Democracy for America Brings The Noise
As much and as intimately as you think you know someone, you don’t know jack until you see them navigate a crisis. And the same is true with organizations. They reveal themselves during crunch time.
Take Jim Dean’s Democracy for America.
Yes, they’ve been active and successful during the election cycle. They selected 54 “fiscally responsible, socially progressive” candidates last time out, and helped leverage 31 of them into office.
Including Peter Welch and Bernie Sanders.
But with the election over, some organizations would lapse into dormancy — making them essentially useless during a sudden, off-year crisis, like Bush’s brazen escalation of the conflict in Iraq.
Not DFA, though. How did they react? Their people were on the front lines, baby. (As was the unstoppable Ashley Smith, long-time Friend of VDB.)
Sheri Divers, over at Blog For America, has the scoop, as always. [Photo: Burlington Free Press]
Now look, VDB doesn’t often put the touch on you. Scan the sidebar. See any ads? No. Because the idea has always been to keep the reading experience clean, commercial-free, and pressure-free.
But every once in a while, we do ask something of you, if you’re so inclined. And today we’re asking you to take a look at Democracy for America.

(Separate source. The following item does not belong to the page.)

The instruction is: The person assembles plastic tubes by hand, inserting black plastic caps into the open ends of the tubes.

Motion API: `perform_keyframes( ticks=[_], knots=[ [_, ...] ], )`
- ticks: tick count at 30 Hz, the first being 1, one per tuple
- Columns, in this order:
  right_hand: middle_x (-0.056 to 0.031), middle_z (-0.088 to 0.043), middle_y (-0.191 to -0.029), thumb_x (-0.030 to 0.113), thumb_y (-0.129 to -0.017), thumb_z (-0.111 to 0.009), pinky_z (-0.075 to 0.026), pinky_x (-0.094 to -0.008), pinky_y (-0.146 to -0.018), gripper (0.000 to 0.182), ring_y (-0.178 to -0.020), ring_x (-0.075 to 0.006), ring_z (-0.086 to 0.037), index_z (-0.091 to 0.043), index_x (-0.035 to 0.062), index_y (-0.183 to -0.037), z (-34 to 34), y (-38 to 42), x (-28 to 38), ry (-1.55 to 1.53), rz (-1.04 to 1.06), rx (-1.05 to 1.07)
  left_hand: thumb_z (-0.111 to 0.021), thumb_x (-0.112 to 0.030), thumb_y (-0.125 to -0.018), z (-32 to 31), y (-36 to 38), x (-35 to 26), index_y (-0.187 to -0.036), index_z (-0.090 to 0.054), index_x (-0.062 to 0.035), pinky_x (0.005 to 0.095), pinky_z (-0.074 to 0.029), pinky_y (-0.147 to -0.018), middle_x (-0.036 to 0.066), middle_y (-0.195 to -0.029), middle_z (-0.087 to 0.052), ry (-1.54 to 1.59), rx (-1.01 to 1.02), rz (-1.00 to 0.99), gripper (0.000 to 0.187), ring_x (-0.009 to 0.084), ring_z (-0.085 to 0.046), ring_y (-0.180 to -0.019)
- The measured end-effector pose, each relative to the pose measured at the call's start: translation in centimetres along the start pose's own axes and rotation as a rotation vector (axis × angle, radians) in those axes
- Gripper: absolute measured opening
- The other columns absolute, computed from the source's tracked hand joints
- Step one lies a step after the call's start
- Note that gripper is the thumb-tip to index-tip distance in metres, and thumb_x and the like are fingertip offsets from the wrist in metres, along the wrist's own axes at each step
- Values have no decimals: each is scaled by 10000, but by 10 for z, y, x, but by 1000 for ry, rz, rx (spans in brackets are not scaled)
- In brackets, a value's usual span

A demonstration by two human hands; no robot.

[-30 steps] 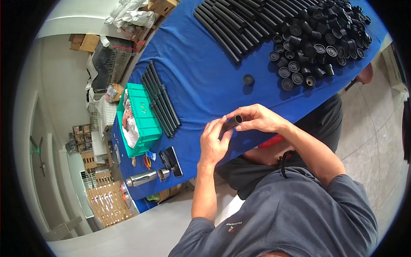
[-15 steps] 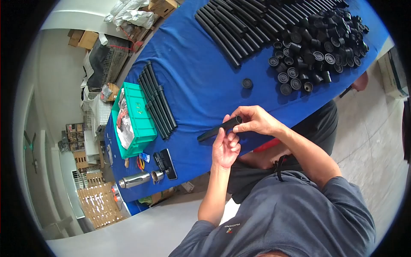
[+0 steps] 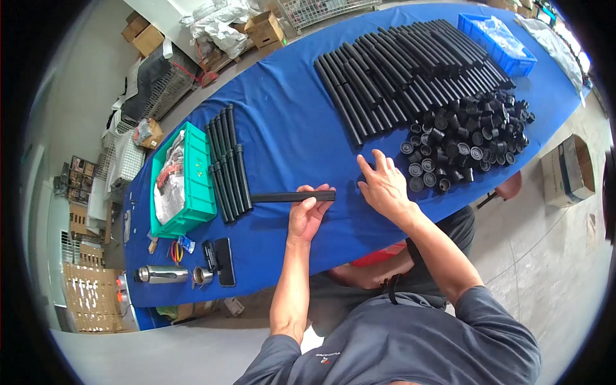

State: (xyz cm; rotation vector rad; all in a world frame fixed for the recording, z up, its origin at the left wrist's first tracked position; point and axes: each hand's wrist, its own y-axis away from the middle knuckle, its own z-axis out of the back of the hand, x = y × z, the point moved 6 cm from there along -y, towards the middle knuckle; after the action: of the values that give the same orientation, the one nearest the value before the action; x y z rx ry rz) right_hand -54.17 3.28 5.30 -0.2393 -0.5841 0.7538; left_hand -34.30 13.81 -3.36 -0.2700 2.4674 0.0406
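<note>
My left hand (image 3: 304, 220) is closed around a black tube (image 3: 276, 197) near its right end. The tube lies level above the blue cloth, its far end close to the row of black tubes (image 3: 228, 170) with collars at the left. To the right of the tube, my right hand (image 3: 387, 191) reaches over the cloth with fingers apart, and nothing shows in its grasp. The single black cap seen there earlier is not clearly visible; the hand may cover it. A heap of black ribbed caps (image 3: 463, 149) lies just beyond my right hand.
Many black tubes (image 3: 391, 70) are stacked at the back of the blue-covered table (image 3: 282, 115). A green crate (image 3: 200, 186) stands at left, a blue crate (image 3: 497, 45) at far right. A phone (image 3: 224, 262) and a metal flask (image 3: 163, 274) lie near the front left edge.
My right hand has left the tube's end and moved right, its fingers spreading. My left hand still holds the tube, which has swung nearly level. The view has shifted too.
</note>
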Motion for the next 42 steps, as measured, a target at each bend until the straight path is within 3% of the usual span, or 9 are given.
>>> perform_keyframes(
  ticks=[6, 7, 10, 11, 15, 18, 29, 36, 42],
  knots=[
    [-200, -570, -1044, 83, -858, -698, -560, -491, -840, 317, -991, -394, -636, -599, 37, -1156, -38, -19, -21, -81, 42, 173, -632, 0, -948, 1, 5, -3, -1247, -628, -70, 537, -559, -1058, 238, -1266, -684, 27, -90, -33, 306, 424, -641, -1236],
    [-219, -594, -1133, 61, -856, -711, -541, -494, -854, 358, -1002, -422, -623, -573, 20, -1184, -33, -23, -16, -175, 32, 197, -620, -32, -976, 4, 2, -5, -1246, -629, -71, 526, -565, -1051, 236, -1263, -687, 1, -98, -55, 274, 401, -663, -1210],
    [-211, -611, -1018, 38, -838, -707, -542, -459, -826, 362, -913, -412, -634, -568, 12, -1172, -44, -41, -1, -490, 67, 117, -601, -57, -1005, 15, -18, -20, -1233, -637, -80, 510, -577, -1032, 233, -1243, -697, -3, -138, -159, 232, 378, -682, -1183],
    [-158, -631, -931, 22, -853, -687, -542, -385, -791, 335, -845, -309, -654, -566, 4, -1165, -52, -50, 3, -536, 75, 111, -595, -84, -1025, 17, -28, -27, -1212, -646, -85, 491, -587, -1012, 228, -1210, -710, -21, -148, -191, 194, 358, -697, -1157],
    [-74, -646, -981, 9, -892, -675, -528, -296, -767, 296, -876, -146, -635, -570, -9, -1168, -116, -85, 2, -1259, -361, 368, -607, -102, -1027, 33, -62, -47, -1182, -648, -82, 478, -597, -992, 223, -1181, -720, -59, -215, -260, 162, 352, -704, -1138],
    [-78, -645, -1013, 25, -906, -695, -543, -295, -798, 361, -870, -146, -636, -566, -23, -1240, -127, -103, 9, -1433, -267, 358, -616, -123, -1028, 40, -81, -54, -1156, -646, -82, 470, -607, -971, 222, -1164, -722, -146, -231, -284, 138, 349, -709, -1123],
    [-88, -668, -1138, 37, -990, -650, -555, -323, -978, 392, -1031, -162, -670, -535, -27, -1360, -139, -101, 0, -1417, -340, 467, -601, -114, -1034, 41, -85, -44, -1179, -612, -70, 464, -620, -960, 235, -1189, -707, -143, -349, -271, 152, 350, -709, -1126],
    [-83, -646, -1160, 16, -988, -659, -547, -281, -938, 410, -1030, -128, -651, -520, -29, -1372, -142, -95, 1, -1389, -290, 391, -614, -122, -1033, 34, -85, -43, -1200, -580, -69, 468, -614, -969, 244, -1192, -699, -57, -360, -244, 179, 363, -702, -1131],
    [-98, -668, -1088, 21, -965, -695, -569, -269, -830, 358, -983, -129, -678, -582, -44, -1298, -132, -95, 5, -1038, -138, 232, -625, -127, -1031, 29, -84, -37, -1197, -570, -76, 469, -615, -967, 241, -1181, -698, -16, -365, -271, 182, 356, -700, -1128]
  ],
)
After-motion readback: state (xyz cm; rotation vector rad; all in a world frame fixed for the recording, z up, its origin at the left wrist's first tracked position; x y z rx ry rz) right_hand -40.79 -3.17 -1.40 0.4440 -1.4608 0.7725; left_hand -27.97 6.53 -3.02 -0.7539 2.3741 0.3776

It’s a beautiful operation, stripped to the fundamentals: it runs almost entirely on volunteer power. Without it, they’re just a small handful of talented people against the vast Corporate Armies of the Night; with it, they’re the progressive cavalry, digitally-enhanced.
You’re the difference.
Yeah, you. You with the mouse.
So if you’ve been toying with the idea of getting active between cycles, here’s the man to call:
Kyle Duggan, Volunteer Coordinator
x163
email:
Tell them VDB sent you. And tell them thanks for packing the protest last night. Front page coverage of a protest is really two separate protests, after all.
And that’s a beautiful thing.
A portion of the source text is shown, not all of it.